Camera-Conditioned Stable Feature Generation for Isolated Camera Supervised Person Re-IDentification
This addresses the challenge of person re-identification in surveillance systems with isolated cameras, where cross-view data is scarce, by proposing a novel feature generation method, though it is incremental as it builds on existing generative models.
The paper tackled the problem of learning camera-view invariant features for person re-identification under isolated camera supervision, where cross-camera training samples are unavailable, by introducing a pipeline that synthesizes cross-camera samples in feature space using a novel method called Camera-Conditioned Stable Feature Generation (CCSFG). The result demonstrated superiority over competitors on two ISCS datasets, with extensive experiments validating the approach.

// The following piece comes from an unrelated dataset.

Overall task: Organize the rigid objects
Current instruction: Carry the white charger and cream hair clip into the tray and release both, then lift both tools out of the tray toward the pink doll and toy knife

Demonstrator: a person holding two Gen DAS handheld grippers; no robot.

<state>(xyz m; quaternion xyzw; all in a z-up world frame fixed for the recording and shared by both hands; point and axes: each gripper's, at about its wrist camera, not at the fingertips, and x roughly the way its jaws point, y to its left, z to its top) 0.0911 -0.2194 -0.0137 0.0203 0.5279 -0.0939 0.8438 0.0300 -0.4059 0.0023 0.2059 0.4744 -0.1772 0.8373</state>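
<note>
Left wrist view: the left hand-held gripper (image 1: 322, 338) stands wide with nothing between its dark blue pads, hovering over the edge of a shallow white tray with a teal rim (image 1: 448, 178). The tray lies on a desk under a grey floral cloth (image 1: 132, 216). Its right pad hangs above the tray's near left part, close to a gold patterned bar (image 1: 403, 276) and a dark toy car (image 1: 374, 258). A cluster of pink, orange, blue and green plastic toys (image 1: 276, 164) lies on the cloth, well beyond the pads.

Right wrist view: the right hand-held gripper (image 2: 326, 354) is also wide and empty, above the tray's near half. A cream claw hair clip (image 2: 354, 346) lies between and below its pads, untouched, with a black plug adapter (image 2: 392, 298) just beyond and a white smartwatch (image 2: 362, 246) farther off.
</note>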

To learn camera-view invariant features for person Re-IDentification (Re-ID), the cross-camera image pairs of each person play an important role. However, such cross-view training samples could be unavailable under the ISolated Camera Supervised (ISCS) setting, e.g., a surveillance system deployed across distant scenes. To handle this challenging problem, a new pipeline is introduced by synthesizing the cross-camera samples in the feature space for model training. Specifically, the feature encoder and generator are end-to-end optimized under a novel method, Camera-Conditioned Stable Feature Generation (CCSFG). Its joint learning procedure raises concern on the stability of generative model training. Therefore, a new feature generator, $σ$-Regularized Conditional Variational Autoencoder ($σ$-Reg.~CVAE), is proposed with theoretical and experimental analysis on its robustness. Extensive experiments on two ISCS person Re-ID datasets demonstrate the superiority of our CCSFG to the competitors.